Records from a dataset
BEGIN

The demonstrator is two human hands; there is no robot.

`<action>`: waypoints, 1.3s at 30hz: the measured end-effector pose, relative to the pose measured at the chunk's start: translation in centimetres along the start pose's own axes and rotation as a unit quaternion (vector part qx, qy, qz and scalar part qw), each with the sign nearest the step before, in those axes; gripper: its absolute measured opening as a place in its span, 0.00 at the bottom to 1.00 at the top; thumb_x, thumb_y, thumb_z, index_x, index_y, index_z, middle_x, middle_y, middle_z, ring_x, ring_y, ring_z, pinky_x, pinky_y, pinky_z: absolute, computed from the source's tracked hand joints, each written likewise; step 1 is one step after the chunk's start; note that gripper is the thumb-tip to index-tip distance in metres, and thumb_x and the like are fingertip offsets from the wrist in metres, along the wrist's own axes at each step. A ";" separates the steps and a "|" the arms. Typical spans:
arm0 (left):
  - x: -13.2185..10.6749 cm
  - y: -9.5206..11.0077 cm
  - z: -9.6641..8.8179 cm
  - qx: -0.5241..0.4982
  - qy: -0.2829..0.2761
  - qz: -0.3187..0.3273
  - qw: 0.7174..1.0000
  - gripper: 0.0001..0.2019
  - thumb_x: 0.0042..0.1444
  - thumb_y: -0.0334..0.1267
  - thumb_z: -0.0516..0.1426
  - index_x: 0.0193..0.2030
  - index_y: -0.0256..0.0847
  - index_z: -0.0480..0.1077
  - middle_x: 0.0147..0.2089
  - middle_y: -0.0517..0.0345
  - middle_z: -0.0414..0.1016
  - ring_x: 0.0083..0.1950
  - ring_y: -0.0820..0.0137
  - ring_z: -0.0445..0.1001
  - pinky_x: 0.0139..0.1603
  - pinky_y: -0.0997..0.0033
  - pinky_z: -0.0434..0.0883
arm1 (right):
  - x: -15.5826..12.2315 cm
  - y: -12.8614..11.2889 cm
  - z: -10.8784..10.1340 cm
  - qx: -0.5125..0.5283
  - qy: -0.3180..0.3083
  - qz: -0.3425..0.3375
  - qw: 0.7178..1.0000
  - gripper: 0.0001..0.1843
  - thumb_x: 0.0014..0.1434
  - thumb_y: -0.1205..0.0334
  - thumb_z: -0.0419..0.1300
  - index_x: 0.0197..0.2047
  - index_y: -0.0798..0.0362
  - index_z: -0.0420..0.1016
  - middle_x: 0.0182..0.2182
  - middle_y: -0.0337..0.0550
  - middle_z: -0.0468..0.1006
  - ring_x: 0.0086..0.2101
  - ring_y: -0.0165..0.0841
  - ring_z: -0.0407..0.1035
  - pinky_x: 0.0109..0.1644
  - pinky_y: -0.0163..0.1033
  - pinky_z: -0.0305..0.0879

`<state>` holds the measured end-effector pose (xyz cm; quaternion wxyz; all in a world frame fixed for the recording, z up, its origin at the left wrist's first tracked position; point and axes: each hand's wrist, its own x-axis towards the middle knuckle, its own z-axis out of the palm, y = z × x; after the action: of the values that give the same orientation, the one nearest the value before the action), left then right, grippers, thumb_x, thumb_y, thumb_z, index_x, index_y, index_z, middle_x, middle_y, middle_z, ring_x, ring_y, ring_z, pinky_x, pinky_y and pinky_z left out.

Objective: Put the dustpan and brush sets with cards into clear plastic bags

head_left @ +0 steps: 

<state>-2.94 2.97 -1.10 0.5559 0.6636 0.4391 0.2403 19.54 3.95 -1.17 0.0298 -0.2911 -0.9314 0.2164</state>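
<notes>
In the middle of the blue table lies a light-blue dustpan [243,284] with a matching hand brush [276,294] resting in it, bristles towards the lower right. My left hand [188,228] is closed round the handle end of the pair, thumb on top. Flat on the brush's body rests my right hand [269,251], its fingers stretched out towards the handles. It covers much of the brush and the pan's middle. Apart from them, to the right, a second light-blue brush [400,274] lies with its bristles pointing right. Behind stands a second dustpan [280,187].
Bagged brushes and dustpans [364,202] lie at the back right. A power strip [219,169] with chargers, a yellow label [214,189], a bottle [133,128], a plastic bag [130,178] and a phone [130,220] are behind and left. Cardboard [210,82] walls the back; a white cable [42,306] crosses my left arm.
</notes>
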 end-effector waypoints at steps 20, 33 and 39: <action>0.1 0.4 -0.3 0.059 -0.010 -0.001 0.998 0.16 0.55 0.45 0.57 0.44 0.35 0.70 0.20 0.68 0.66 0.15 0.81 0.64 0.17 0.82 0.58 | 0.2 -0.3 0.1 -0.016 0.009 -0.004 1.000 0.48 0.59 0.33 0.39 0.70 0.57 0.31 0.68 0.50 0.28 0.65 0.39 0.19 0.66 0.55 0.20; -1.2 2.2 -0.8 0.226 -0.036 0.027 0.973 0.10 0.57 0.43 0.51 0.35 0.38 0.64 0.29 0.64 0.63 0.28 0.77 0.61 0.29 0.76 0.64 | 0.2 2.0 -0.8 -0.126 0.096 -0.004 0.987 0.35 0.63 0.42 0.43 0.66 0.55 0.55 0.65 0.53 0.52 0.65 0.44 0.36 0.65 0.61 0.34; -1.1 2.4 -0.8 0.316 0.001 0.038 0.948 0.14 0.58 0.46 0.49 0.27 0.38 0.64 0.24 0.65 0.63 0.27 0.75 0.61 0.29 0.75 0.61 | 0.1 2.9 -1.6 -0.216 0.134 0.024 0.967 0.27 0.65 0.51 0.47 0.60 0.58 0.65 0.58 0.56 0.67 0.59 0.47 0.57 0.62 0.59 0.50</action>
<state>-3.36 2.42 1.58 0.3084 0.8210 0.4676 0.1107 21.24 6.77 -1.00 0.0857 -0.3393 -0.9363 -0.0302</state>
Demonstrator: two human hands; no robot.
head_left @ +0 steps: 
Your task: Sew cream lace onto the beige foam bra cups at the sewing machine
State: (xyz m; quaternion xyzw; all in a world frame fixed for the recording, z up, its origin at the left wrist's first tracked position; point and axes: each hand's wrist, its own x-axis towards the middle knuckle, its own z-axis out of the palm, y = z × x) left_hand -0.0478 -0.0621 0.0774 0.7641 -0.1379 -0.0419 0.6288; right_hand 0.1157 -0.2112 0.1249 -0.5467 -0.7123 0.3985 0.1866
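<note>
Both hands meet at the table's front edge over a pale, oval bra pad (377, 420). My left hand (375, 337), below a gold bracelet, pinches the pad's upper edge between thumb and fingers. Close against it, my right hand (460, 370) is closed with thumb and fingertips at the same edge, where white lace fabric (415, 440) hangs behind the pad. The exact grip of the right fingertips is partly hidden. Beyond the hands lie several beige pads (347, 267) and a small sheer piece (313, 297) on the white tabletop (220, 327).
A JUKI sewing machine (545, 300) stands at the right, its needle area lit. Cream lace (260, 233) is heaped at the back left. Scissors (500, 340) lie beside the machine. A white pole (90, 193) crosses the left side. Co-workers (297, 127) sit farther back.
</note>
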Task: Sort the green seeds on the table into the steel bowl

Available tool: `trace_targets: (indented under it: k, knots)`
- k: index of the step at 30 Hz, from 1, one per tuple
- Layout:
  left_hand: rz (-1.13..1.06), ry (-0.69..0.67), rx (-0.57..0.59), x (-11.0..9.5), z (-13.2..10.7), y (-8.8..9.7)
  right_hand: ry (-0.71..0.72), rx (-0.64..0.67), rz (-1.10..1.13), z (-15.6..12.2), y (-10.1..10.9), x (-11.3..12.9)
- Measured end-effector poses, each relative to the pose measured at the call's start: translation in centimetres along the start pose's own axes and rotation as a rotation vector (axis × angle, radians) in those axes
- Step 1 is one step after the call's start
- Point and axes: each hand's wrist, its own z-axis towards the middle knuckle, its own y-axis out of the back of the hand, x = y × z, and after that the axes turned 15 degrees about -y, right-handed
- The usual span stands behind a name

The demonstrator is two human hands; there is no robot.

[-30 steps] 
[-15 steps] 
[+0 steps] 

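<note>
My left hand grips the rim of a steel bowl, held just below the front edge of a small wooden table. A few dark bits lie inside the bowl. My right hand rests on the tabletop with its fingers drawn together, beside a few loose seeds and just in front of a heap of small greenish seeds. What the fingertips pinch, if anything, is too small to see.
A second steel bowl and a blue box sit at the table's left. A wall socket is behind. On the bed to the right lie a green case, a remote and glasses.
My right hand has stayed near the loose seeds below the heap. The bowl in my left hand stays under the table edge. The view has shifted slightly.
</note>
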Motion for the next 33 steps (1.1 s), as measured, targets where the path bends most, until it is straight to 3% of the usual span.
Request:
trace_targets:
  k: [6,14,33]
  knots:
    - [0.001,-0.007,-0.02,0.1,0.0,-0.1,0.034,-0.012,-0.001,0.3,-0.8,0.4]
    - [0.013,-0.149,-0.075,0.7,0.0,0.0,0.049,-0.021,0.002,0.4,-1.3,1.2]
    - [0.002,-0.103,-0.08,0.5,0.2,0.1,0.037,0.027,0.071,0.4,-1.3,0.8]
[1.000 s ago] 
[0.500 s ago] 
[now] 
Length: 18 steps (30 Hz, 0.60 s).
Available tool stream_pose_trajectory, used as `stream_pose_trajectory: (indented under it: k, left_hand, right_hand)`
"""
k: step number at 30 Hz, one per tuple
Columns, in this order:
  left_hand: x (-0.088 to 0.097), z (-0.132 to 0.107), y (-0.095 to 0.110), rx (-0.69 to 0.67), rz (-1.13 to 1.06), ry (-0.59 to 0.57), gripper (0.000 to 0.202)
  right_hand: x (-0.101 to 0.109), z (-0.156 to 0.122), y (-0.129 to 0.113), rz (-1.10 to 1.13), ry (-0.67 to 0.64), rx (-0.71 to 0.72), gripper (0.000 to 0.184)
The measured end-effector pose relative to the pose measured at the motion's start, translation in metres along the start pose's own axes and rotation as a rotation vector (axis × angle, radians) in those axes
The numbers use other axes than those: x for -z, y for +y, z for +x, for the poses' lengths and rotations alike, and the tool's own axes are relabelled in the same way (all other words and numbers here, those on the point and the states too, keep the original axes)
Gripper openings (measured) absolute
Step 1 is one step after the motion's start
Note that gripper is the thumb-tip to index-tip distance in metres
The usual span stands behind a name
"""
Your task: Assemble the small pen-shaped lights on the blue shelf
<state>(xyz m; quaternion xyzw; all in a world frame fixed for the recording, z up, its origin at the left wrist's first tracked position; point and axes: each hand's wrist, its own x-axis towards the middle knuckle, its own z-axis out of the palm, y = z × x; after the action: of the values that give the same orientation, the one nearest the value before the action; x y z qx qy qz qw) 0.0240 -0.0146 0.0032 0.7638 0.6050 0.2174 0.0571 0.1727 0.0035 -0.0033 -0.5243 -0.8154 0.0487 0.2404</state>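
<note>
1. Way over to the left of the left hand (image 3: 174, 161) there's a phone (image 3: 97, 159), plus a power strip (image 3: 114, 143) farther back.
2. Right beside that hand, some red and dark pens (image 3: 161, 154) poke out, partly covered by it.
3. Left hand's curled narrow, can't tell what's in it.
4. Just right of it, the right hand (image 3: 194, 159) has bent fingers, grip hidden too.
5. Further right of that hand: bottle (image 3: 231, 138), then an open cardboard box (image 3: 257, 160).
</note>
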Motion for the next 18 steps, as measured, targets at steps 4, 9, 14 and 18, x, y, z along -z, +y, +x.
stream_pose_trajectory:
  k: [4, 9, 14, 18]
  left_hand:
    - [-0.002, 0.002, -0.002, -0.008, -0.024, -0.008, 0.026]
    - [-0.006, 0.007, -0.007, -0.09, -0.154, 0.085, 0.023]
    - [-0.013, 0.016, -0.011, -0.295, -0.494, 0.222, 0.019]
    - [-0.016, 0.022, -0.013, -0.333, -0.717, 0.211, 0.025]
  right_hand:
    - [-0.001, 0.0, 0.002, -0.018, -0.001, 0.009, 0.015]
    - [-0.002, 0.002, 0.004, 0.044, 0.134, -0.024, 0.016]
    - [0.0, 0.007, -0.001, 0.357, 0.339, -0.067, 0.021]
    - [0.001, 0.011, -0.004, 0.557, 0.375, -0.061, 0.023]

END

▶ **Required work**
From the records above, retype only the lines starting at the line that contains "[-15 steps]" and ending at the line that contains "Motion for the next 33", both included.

▶ **Exercise response**
[-15 steps] 
[+0 steps] 

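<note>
My left hand grips the rim of a steel bowl, held just below the front edge of a small wooden table. A few dark bits lie inside the bowl. My right hand rests on the tabletop with its fingers drawn together, beside a few loose seeds and just in front of a heap of small greenish seeds. What the fingertips pinch, if anything, is too small to see.
A second steel bowl and a blue box sit at the table's left. A wall socket is behind. On the bed to the right lie a green case, a remote and glasses.
My right hand has stayed near the loose seeds below the heap. The bowl in my left hand stays under the table edge. The view has shifted slightly.
</note>
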Motion for the next 33 steps (1.1 s), as measured, targets where the path bends most, until it is straight to 3% of the usual span.

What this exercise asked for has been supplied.